I think I misled when I labeled this a "tiebreaker". In reality, I am interested in what determines sort order within statistically tied engines. Agreed that Stockfish 14 and 15 are statistically tied at rank 1, and it should remain that way. Also agreed that all the stats (except number of games played etc.) are subject to, I presume, a 95% confidence or prediction interval. However, Stockfish 14 is listed above 15 on the Complete list, and that list appears to control which of the two appears on the Main list. I would suggest that one of the secondary stats - probably LOS - be used to determine sort order within the rank when two engines have exactly the same ELO.

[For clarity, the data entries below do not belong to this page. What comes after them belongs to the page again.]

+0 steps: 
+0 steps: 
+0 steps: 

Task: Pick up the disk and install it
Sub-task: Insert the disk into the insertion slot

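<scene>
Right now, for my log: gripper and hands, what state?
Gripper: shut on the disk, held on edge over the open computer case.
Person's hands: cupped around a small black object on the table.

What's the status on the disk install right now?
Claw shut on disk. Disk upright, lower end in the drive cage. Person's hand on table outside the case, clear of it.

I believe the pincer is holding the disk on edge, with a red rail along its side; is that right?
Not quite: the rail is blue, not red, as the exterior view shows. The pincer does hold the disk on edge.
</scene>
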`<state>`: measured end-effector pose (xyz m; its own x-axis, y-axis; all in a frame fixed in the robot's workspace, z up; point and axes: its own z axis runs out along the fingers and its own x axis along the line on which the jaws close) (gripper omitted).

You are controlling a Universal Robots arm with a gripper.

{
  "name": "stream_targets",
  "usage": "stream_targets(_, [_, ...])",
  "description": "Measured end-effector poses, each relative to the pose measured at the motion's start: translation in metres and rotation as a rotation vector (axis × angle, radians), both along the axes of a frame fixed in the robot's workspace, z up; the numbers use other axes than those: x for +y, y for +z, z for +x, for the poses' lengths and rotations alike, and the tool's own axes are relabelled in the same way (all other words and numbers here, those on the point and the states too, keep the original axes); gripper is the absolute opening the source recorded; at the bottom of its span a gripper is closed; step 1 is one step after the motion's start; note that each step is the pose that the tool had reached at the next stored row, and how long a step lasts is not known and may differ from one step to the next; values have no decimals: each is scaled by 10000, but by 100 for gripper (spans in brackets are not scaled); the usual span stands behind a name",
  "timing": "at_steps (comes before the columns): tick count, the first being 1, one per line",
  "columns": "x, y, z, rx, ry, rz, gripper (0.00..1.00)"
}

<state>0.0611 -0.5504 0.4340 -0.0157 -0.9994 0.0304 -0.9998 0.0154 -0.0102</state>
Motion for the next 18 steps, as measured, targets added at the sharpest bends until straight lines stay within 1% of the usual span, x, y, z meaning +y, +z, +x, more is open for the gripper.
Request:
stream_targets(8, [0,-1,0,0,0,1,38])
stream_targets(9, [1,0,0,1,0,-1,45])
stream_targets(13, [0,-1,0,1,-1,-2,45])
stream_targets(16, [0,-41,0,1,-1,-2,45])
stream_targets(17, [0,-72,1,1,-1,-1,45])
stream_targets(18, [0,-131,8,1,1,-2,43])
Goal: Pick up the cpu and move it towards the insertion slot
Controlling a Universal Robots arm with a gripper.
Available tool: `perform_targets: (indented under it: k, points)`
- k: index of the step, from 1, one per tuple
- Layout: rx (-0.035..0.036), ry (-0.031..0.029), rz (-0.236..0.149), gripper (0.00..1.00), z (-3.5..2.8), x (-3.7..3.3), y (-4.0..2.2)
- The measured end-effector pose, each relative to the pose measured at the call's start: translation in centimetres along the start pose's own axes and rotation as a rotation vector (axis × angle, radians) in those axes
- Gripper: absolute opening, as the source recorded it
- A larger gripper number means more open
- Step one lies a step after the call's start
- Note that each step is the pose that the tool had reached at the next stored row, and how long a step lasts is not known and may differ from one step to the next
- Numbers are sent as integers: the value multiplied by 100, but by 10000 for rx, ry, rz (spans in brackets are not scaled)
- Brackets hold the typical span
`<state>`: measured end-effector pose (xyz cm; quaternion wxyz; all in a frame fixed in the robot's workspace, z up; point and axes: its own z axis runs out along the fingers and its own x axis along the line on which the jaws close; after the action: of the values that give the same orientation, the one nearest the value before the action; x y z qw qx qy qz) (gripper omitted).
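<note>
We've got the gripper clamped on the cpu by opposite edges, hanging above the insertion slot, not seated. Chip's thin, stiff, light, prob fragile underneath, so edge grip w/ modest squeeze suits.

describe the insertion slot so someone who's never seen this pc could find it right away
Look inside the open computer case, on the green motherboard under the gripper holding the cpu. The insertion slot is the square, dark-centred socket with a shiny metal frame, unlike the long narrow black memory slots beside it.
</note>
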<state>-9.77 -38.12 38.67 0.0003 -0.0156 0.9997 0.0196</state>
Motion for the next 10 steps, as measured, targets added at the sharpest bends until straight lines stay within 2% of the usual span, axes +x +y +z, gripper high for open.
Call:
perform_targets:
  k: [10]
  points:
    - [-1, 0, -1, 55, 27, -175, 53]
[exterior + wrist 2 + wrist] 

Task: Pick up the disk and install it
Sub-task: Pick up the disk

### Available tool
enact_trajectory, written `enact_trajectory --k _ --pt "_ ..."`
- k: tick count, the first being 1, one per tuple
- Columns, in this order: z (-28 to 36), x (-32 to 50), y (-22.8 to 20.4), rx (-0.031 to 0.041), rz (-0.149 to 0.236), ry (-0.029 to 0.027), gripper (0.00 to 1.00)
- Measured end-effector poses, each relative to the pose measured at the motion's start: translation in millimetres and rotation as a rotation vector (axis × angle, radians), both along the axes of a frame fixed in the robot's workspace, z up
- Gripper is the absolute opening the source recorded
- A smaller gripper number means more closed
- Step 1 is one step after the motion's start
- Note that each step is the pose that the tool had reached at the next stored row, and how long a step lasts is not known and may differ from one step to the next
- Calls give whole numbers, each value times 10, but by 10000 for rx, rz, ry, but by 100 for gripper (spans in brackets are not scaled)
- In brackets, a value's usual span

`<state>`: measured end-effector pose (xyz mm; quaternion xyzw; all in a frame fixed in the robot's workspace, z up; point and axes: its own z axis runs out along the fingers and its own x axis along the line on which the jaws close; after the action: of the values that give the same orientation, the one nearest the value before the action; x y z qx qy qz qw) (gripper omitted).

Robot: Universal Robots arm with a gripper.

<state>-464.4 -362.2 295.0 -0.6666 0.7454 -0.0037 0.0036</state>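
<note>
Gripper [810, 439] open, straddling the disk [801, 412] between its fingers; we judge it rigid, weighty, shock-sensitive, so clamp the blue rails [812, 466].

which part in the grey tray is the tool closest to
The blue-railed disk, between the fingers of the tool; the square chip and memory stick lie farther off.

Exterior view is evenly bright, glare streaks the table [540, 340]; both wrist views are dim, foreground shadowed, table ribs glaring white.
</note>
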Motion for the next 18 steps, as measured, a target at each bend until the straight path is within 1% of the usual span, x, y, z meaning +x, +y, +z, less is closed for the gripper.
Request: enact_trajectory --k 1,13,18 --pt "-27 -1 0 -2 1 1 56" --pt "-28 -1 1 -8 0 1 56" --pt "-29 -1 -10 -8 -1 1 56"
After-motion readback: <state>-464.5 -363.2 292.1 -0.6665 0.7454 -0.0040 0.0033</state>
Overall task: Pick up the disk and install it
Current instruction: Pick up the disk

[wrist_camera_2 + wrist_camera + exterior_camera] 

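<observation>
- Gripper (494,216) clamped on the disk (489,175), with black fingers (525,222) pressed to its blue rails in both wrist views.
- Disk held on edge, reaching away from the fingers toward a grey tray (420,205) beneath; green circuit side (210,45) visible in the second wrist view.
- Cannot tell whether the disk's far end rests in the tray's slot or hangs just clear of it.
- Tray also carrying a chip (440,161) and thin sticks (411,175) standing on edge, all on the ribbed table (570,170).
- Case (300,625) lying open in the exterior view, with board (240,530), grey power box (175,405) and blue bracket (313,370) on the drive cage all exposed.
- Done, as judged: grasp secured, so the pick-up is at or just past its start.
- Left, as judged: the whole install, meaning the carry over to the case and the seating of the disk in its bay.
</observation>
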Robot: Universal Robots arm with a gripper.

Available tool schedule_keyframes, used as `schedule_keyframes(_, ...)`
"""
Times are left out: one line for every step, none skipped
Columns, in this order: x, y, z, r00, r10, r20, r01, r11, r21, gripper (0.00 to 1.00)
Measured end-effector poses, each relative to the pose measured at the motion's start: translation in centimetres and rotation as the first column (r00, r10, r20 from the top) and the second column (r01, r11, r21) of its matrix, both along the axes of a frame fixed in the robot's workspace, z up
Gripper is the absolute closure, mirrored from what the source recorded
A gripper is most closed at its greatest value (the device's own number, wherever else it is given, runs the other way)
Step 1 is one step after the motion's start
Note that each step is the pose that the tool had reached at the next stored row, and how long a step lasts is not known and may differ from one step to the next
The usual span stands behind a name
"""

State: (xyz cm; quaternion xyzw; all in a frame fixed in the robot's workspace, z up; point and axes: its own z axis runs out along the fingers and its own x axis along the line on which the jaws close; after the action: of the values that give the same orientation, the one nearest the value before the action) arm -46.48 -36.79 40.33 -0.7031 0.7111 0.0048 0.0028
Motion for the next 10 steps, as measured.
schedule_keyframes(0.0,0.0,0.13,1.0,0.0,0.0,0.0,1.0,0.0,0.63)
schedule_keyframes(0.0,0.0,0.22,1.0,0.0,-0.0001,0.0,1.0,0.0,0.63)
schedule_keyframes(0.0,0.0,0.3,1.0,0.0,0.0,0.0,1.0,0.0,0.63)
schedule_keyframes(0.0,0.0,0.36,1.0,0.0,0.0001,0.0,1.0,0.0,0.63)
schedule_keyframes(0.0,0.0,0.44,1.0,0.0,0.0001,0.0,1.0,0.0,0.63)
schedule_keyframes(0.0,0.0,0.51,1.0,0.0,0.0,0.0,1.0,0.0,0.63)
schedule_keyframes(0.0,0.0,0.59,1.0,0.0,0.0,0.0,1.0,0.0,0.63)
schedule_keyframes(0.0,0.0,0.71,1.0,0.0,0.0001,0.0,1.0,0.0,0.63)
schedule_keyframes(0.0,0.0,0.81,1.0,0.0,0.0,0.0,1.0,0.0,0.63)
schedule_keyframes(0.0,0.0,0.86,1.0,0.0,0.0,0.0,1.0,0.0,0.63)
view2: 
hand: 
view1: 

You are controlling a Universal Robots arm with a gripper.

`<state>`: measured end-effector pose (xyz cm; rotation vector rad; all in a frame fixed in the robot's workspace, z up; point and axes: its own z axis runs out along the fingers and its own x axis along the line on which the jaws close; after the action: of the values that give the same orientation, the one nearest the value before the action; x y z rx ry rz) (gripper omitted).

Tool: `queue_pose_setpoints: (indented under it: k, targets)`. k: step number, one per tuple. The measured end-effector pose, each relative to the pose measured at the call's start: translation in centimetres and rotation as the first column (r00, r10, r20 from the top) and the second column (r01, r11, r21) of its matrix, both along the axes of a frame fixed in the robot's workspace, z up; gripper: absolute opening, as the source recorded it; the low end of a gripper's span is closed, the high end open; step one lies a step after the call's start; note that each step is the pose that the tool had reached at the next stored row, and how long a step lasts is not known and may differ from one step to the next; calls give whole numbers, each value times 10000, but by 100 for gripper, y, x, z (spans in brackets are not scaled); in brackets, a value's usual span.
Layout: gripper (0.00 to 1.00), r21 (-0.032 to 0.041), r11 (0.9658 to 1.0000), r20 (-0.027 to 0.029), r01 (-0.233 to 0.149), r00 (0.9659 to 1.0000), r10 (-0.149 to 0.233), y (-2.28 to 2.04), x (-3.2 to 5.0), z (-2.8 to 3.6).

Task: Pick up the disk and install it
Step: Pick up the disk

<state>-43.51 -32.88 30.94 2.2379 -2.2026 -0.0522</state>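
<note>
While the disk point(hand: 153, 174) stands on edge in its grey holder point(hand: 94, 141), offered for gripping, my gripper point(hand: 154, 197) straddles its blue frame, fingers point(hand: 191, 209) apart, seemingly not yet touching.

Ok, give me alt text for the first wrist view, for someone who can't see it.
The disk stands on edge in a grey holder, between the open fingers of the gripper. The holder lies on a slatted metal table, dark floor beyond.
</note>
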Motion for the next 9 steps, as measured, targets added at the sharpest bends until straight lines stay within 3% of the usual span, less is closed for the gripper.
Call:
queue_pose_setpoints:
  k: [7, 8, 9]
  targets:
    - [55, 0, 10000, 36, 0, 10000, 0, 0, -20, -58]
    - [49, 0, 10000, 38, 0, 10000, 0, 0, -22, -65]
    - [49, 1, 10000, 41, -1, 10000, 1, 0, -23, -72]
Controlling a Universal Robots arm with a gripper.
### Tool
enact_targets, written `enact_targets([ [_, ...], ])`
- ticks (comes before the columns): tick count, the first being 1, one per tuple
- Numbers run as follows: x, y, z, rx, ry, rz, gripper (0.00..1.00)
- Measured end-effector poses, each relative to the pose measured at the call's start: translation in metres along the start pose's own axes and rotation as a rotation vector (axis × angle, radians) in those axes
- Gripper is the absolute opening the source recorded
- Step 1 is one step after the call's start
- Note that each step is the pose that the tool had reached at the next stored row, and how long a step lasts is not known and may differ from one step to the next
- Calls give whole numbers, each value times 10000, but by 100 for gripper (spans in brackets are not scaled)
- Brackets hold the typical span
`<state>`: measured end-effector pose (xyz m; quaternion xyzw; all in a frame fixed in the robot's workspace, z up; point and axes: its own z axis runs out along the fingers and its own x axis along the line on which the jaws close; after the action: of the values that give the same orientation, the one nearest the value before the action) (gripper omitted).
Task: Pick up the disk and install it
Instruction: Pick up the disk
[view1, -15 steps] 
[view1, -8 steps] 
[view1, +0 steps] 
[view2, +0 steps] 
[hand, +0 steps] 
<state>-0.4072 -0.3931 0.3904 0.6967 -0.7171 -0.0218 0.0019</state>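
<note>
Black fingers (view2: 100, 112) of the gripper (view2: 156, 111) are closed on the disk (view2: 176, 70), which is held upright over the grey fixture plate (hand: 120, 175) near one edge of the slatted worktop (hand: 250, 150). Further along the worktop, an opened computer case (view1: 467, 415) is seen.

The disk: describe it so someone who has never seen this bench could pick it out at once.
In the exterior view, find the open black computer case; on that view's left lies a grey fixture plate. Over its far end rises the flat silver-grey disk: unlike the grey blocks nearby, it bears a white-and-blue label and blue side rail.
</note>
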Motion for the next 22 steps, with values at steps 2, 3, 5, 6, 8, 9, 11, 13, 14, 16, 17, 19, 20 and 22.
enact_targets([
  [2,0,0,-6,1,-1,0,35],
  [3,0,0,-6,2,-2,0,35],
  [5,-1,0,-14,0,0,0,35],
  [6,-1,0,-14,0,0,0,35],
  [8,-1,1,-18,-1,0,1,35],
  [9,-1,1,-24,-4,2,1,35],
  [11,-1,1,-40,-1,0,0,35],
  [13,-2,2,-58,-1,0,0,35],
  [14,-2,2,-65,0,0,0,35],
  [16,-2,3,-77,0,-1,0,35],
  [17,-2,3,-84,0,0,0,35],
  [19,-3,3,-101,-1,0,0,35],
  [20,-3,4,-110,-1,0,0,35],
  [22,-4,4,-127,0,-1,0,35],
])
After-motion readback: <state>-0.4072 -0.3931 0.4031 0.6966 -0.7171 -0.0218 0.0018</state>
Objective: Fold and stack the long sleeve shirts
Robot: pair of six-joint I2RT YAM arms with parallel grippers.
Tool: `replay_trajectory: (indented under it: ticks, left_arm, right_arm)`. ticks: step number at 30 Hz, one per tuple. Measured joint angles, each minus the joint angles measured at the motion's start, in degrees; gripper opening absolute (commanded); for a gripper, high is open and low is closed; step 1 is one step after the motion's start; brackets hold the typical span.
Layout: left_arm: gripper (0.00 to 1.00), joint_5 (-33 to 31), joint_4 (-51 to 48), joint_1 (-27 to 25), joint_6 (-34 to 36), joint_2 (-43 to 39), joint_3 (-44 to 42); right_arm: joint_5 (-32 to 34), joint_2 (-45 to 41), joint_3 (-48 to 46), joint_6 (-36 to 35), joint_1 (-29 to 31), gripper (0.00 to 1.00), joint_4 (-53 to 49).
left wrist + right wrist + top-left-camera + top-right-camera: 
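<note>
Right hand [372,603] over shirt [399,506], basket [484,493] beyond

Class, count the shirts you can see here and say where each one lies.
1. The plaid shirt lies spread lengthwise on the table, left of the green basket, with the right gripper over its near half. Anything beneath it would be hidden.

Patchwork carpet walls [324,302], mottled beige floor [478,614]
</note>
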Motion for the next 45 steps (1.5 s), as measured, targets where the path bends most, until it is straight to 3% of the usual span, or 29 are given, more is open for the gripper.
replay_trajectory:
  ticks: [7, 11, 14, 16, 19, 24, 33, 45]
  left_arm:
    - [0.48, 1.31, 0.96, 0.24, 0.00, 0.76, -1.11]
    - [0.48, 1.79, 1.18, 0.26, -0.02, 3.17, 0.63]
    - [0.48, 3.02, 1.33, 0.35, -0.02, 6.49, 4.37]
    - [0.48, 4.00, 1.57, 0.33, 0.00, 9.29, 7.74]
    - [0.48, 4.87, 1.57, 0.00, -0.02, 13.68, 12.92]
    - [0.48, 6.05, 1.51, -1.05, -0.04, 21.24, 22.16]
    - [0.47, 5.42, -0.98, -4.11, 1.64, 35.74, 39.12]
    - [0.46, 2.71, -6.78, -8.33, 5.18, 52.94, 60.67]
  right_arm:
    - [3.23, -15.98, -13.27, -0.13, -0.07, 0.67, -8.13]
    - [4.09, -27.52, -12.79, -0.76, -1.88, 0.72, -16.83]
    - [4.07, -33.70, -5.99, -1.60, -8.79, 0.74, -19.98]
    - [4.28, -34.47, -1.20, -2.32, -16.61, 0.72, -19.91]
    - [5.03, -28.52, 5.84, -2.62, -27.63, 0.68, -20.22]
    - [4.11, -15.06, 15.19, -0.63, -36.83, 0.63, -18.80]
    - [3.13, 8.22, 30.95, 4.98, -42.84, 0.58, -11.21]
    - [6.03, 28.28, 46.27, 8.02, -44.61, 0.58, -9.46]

I do not think the statistical ranges (+/- 18 for Stockfish 14, +/- 16 for Stockfish 15) should be used to determine sort order, and in fact it's unclear to me how sort order IS determined here. Yes, it is possible that Stockfish 14's actual ELO is 3556, which is beyond Stockfish 15's maximum. But it's equally likely to be 3520, which is beyond Stockfish 15's minimum. That's why I would suggest using LOS to determine sort order here. You could even set up tertiary, quaternary, quintenary, and further sort order determinants if needed - though it seems pretty unlikely ELO would be tied AND LOS exactly 50%.
Post Reply